WHAT IS REQUIRED: Which lines in the records below include the word "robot"? Report each of them in full.

*** Opening ENTRIES PROVIDED ***

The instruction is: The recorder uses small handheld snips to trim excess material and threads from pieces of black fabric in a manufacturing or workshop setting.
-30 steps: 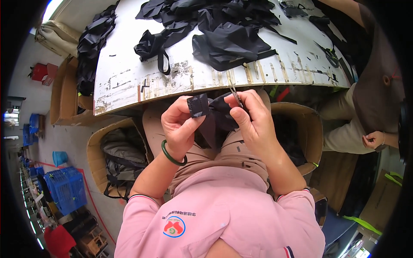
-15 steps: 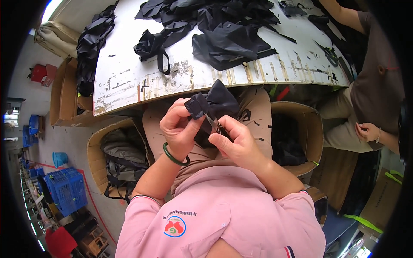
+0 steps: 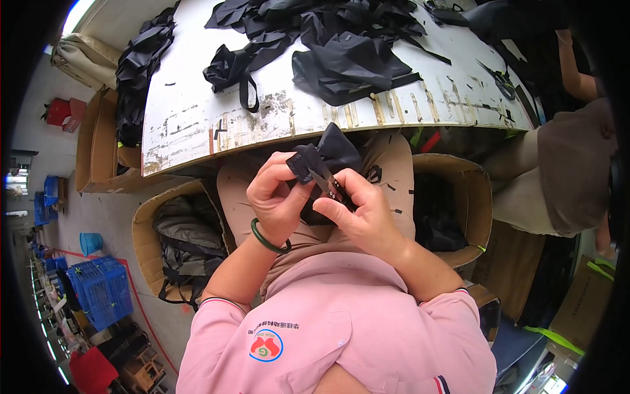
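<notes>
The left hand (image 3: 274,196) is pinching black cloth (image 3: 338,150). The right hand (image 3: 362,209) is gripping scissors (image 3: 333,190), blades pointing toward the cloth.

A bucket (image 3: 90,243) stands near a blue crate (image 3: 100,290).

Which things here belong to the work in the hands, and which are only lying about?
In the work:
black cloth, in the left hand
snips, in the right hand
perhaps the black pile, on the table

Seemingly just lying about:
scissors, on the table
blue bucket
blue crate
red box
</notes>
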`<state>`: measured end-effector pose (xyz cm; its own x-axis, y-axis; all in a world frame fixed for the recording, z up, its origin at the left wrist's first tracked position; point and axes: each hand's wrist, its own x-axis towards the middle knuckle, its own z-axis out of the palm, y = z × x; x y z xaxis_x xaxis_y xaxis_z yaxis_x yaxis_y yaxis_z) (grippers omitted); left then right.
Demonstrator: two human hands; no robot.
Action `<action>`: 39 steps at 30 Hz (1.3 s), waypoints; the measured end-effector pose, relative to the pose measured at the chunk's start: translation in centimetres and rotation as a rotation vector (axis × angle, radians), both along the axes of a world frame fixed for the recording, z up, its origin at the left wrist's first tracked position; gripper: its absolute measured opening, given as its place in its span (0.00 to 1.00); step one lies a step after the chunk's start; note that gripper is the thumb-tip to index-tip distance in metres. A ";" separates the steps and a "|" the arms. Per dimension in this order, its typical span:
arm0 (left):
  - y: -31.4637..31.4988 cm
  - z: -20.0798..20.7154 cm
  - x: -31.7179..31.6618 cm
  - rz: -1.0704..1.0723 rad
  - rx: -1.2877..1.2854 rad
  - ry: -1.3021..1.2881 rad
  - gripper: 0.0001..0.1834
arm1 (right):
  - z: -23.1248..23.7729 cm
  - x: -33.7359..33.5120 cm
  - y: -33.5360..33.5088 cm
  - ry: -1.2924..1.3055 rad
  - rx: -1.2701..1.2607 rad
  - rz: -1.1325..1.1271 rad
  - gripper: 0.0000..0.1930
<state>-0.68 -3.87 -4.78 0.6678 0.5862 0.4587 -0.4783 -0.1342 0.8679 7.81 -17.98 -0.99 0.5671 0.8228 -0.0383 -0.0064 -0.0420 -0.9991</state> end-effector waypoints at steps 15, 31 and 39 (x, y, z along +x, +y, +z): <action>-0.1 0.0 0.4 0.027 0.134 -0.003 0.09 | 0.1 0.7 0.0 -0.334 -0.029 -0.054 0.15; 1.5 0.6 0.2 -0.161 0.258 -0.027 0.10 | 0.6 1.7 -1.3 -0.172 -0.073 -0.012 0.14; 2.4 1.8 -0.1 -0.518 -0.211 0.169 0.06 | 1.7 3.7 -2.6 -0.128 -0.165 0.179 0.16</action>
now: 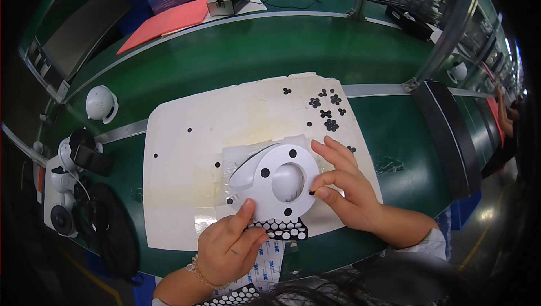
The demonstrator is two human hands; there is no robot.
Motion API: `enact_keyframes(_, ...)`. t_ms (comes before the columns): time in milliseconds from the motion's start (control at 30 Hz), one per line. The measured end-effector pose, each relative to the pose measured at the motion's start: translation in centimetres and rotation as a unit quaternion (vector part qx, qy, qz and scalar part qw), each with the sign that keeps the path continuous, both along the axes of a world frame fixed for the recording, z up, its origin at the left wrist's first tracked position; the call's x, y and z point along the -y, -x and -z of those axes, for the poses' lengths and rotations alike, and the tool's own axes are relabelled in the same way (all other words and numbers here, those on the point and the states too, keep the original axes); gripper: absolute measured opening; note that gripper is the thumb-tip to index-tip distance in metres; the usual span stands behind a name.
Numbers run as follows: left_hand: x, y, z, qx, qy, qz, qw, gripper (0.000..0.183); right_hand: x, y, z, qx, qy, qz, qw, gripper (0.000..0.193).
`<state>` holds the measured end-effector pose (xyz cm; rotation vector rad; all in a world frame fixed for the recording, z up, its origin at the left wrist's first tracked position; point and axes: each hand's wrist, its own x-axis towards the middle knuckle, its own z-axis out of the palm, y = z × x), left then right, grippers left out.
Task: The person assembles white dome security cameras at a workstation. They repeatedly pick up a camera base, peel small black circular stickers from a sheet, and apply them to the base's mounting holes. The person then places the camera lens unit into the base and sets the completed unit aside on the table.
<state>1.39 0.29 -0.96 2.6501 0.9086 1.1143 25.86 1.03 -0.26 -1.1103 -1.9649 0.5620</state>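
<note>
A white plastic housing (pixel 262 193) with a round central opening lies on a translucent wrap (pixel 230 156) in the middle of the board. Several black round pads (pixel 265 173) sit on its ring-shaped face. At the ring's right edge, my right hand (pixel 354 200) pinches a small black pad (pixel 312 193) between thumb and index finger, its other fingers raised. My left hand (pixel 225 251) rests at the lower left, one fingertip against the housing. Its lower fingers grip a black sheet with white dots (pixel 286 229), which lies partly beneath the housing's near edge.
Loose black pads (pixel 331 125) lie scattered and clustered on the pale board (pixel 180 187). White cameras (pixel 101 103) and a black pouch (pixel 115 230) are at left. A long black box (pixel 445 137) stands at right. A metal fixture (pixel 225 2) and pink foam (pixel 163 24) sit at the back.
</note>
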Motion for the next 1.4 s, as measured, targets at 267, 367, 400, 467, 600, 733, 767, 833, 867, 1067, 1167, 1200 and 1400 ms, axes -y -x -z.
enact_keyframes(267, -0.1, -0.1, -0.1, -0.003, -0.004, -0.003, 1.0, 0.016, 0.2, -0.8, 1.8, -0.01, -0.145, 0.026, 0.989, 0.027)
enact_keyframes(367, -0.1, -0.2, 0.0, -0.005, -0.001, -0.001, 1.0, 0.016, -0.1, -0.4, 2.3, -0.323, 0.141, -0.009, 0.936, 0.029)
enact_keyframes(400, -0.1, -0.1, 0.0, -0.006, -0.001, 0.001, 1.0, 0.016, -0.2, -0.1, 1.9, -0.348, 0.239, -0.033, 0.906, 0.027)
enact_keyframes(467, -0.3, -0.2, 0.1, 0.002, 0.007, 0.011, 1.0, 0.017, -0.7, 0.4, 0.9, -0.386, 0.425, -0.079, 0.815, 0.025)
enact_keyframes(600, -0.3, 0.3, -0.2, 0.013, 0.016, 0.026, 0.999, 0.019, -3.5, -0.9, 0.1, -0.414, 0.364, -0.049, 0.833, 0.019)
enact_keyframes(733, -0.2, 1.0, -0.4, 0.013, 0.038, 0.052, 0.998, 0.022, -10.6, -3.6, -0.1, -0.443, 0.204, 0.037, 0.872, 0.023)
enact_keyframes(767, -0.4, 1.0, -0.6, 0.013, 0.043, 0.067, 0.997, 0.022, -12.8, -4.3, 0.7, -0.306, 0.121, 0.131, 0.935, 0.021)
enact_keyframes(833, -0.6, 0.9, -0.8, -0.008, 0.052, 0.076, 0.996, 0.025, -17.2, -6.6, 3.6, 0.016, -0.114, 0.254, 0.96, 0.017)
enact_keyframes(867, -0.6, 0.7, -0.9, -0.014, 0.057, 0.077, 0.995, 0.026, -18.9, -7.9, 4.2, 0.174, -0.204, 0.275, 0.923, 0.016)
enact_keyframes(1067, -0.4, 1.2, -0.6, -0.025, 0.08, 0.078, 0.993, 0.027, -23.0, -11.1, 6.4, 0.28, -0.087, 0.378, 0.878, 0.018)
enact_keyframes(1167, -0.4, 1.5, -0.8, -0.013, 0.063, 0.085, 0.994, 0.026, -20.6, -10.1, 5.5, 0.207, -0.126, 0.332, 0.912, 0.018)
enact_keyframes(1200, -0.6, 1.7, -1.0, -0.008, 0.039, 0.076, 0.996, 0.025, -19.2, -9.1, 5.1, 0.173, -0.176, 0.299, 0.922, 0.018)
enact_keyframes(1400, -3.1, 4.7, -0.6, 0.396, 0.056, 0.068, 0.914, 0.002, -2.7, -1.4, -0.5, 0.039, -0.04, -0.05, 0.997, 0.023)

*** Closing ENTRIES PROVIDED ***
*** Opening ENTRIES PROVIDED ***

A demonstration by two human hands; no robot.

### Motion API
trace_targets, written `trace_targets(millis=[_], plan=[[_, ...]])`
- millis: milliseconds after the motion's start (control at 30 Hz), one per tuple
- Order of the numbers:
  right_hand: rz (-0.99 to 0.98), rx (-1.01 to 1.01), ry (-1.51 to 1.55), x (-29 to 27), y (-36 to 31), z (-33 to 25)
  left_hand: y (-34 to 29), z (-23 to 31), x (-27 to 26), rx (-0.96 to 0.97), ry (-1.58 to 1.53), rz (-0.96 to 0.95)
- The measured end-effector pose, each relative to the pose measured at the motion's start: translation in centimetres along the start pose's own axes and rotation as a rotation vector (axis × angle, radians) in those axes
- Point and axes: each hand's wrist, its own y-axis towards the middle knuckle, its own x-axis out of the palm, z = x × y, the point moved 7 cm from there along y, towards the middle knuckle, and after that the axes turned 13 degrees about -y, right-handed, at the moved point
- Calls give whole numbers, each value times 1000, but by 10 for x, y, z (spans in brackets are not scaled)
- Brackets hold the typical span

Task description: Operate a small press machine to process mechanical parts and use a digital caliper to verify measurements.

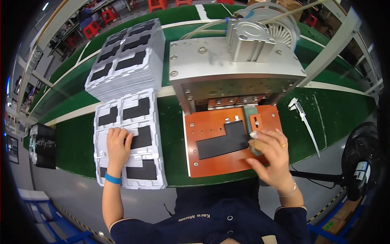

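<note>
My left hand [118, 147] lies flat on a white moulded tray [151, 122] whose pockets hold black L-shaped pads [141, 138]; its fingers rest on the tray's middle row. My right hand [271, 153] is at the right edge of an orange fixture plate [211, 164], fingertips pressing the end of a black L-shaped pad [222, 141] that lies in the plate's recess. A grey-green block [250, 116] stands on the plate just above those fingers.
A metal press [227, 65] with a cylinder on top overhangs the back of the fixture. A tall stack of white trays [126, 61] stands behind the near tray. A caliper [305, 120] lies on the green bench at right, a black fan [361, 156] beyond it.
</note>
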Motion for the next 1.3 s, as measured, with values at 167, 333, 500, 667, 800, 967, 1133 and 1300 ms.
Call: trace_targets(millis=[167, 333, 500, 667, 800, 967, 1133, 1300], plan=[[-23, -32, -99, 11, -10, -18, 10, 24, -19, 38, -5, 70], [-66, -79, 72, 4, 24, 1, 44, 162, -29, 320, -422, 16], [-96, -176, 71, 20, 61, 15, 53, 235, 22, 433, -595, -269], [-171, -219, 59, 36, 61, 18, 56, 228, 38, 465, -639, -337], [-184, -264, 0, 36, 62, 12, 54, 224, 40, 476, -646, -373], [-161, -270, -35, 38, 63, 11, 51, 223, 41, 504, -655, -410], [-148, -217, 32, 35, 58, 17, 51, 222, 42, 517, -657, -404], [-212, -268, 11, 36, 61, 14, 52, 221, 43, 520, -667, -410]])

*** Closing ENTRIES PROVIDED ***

ANSWER TO THIS PROBLEM:
Demonstrator: two human hands; no robot.
The demonstrator is two human hands; there is no robot.
A demonstration by two human hands; no robot.

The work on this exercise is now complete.